Assignment = This exercise calls for an exact copy of the listing, with no pictures kept.

Provided material =
----
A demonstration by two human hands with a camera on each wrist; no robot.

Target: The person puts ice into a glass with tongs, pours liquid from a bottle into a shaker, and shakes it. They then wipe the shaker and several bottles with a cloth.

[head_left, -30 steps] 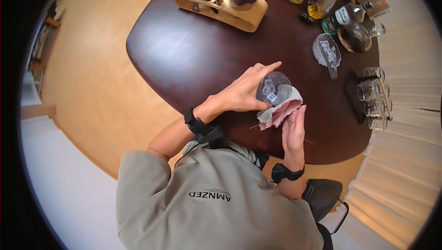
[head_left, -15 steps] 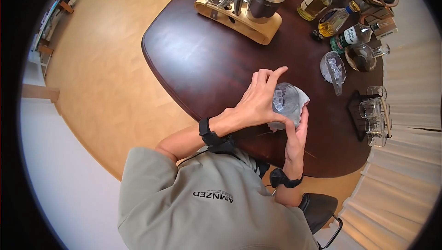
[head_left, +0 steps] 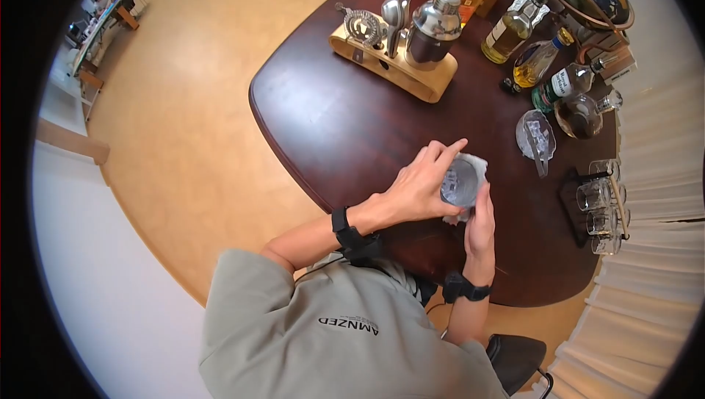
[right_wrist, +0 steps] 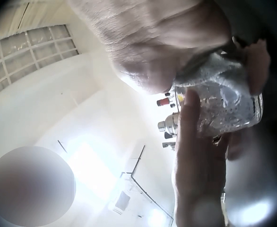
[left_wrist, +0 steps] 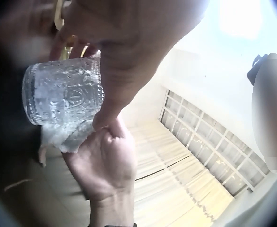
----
Task answer =
A demonstration by two human hands with a camera on each wrist; no robot.

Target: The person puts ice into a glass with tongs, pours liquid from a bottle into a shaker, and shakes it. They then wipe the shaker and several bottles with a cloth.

[head_left, -30 steps] 
[head_left, -15 steps] 
[head_left, +0 steps] 
[right_wrist, +0 steps] 
[left_wrist, +0 steps] 

The output above is the complete answer.